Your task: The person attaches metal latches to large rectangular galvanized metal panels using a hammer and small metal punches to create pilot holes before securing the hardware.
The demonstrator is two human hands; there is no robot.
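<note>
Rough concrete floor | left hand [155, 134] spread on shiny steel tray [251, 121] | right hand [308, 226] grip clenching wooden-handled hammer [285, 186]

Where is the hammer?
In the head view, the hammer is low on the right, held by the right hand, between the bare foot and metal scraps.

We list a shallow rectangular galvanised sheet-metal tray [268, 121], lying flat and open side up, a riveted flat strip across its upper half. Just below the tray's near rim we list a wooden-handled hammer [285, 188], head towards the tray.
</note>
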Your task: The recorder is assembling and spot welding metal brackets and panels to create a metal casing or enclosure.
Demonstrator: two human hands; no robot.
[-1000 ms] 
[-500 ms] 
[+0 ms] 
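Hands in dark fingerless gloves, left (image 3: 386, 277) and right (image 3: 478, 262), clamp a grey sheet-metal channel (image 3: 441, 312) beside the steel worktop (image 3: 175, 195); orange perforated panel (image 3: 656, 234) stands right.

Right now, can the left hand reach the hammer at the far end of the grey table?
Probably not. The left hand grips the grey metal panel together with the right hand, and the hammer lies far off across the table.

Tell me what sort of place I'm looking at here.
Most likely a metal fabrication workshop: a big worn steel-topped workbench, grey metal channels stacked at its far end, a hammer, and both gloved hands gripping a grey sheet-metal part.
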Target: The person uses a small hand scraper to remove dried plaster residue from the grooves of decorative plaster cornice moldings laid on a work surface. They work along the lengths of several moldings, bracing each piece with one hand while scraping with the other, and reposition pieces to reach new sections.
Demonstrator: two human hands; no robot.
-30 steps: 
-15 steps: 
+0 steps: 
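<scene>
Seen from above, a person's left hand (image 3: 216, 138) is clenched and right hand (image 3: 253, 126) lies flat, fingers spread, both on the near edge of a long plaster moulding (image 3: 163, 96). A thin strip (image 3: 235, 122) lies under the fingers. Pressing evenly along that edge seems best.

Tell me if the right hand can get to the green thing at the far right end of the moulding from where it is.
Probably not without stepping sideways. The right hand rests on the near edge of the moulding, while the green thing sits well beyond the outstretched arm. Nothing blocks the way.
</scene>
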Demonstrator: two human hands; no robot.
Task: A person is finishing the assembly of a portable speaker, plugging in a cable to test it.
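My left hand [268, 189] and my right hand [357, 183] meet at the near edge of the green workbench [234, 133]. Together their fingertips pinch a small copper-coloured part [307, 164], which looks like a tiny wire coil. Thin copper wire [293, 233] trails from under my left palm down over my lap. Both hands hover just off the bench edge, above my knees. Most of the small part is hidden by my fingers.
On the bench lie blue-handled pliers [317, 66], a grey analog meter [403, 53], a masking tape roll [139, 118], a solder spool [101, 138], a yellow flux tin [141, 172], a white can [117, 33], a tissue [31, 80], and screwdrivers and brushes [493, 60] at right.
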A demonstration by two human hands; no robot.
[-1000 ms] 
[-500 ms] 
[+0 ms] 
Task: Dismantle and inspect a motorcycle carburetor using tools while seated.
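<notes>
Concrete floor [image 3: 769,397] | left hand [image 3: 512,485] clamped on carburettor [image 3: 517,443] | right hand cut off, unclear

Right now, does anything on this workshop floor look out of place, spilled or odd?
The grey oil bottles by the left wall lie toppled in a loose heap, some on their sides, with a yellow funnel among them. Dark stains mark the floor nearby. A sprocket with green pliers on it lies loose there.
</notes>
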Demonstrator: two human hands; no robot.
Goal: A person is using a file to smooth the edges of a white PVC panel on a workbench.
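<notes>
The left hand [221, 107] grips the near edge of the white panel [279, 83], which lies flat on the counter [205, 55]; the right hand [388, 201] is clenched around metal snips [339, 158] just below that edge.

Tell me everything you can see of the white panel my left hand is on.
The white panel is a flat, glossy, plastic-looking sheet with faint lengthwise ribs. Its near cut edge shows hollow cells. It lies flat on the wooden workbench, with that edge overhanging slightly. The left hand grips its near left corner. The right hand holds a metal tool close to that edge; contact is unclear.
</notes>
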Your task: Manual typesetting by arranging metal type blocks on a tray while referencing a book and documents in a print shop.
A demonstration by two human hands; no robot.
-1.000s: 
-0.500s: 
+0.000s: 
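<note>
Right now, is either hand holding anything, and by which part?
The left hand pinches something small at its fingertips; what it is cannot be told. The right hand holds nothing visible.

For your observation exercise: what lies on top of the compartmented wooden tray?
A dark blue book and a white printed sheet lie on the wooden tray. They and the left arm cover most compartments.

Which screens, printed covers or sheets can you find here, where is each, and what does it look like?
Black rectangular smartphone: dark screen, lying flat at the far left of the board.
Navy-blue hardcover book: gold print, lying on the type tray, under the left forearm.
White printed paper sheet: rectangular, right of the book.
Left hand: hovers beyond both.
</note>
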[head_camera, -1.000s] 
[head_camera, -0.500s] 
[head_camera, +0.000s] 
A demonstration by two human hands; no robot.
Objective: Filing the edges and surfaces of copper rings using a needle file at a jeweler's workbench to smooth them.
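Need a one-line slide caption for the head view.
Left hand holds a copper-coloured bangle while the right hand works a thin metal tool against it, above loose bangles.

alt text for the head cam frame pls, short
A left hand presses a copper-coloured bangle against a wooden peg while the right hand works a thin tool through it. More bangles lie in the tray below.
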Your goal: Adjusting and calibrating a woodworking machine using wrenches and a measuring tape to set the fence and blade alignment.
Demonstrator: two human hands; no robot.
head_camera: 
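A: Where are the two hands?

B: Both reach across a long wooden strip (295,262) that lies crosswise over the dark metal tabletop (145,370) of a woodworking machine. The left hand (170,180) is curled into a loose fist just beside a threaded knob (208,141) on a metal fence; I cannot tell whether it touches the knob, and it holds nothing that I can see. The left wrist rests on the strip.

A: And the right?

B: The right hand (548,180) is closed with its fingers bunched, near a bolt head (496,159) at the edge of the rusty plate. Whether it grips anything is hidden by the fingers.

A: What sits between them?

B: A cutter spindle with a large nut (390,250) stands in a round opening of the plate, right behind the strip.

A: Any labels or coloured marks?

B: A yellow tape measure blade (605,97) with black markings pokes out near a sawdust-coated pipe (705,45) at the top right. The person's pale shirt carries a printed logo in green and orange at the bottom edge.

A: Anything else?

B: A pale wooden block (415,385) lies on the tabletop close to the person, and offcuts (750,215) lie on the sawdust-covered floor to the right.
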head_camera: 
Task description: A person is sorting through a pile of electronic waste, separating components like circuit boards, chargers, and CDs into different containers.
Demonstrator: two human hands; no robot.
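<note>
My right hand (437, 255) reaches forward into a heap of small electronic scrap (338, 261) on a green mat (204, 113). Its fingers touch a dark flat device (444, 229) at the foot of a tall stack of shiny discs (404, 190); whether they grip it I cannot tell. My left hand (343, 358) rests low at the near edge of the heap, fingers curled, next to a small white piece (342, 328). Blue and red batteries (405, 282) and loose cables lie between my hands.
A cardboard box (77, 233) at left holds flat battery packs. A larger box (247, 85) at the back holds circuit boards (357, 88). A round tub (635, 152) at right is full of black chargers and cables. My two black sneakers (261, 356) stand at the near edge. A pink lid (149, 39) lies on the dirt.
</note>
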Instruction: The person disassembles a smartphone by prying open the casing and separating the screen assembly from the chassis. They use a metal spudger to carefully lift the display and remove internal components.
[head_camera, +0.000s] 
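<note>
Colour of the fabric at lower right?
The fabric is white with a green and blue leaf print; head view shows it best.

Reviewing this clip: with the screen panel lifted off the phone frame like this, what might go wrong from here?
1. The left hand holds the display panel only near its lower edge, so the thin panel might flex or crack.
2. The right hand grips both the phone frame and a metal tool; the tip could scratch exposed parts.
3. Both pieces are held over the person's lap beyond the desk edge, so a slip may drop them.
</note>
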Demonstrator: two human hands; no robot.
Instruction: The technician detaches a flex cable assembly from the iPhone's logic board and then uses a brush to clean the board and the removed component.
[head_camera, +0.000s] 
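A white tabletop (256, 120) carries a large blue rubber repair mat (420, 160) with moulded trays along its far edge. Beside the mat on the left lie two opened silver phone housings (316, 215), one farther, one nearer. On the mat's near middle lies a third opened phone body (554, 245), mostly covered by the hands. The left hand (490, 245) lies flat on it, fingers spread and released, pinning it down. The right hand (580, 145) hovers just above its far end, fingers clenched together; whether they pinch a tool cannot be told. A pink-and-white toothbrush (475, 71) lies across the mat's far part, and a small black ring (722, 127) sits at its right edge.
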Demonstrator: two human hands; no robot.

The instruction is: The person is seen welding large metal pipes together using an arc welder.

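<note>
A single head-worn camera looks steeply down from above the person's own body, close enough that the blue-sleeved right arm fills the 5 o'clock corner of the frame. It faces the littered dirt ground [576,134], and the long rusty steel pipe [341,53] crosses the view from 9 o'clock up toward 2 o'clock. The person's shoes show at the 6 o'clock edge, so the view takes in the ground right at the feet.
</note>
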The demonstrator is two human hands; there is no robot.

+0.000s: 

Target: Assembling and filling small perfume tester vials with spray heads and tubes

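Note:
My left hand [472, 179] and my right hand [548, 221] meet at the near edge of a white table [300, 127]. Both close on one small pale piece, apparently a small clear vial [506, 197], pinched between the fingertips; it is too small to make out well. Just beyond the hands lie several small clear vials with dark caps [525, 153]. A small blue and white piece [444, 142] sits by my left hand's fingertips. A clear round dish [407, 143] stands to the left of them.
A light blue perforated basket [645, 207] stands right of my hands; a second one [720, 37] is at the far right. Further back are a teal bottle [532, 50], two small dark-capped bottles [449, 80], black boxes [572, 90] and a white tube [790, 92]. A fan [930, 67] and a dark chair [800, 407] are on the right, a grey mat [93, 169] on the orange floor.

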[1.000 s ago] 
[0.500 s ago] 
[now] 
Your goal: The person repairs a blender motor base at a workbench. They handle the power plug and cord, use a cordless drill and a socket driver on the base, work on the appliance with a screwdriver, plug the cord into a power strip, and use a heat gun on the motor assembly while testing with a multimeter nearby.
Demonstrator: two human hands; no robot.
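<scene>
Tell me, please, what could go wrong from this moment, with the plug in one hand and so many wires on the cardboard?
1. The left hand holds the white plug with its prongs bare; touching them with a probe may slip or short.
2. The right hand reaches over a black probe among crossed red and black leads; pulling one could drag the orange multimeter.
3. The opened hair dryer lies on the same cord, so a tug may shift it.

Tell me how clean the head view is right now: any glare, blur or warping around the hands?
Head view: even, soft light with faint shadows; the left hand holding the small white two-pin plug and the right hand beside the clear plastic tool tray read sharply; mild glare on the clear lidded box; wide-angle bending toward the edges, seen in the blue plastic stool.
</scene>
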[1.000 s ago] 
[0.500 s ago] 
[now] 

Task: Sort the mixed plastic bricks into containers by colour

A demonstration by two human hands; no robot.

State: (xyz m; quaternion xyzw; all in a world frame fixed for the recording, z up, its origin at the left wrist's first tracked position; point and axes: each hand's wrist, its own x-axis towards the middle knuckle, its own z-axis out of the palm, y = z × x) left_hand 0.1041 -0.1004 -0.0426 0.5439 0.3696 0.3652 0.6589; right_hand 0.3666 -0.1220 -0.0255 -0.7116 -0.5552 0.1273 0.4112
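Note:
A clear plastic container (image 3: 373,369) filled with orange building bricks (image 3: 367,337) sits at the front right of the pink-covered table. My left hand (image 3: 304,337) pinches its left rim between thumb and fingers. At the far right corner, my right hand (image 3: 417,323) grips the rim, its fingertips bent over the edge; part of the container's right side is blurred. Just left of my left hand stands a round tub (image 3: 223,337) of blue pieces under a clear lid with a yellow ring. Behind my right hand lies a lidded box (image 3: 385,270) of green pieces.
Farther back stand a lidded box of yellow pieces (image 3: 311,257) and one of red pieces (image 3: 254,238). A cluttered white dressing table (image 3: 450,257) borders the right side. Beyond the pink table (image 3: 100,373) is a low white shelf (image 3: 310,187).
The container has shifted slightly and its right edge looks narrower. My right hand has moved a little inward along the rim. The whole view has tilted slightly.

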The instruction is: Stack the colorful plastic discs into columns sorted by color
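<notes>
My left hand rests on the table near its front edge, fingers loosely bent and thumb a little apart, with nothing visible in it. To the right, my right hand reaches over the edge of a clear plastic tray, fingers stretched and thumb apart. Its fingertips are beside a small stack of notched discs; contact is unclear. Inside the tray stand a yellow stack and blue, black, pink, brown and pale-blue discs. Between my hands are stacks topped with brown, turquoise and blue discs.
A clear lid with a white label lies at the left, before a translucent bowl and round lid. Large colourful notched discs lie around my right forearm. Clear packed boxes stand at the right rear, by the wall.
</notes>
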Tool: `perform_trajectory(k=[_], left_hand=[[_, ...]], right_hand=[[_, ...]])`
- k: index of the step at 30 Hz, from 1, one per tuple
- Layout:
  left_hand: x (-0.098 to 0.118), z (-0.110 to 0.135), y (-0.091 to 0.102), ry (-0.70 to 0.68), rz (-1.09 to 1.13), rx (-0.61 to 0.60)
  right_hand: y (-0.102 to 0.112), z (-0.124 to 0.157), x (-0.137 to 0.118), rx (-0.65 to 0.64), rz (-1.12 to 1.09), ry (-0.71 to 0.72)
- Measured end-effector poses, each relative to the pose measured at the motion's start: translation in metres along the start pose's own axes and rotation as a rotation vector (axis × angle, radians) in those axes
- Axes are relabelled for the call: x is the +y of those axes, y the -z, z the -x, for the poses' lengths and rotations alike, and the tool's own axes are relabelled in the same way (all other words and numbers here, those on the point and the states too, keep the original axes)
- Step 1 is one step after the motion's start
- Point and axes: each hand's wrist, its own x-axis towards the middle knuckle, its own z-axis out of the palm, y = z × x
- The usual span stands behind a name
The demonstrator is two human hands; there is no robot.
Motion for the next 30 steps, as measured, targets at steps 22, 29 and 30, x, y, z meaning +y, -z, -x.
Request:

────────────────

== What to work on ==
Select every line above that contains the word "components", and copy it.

== Answer below ==
Task description: A person is sorting through a pile of electronic waste, separating components like circuit boards, chargers, and CDs into different containers.
Instruction: The person disassembles a smartphone by prying open the casing and separating the screen assembly from the chassis. They use a metal spudger to carefully lift the display and remove internal components.

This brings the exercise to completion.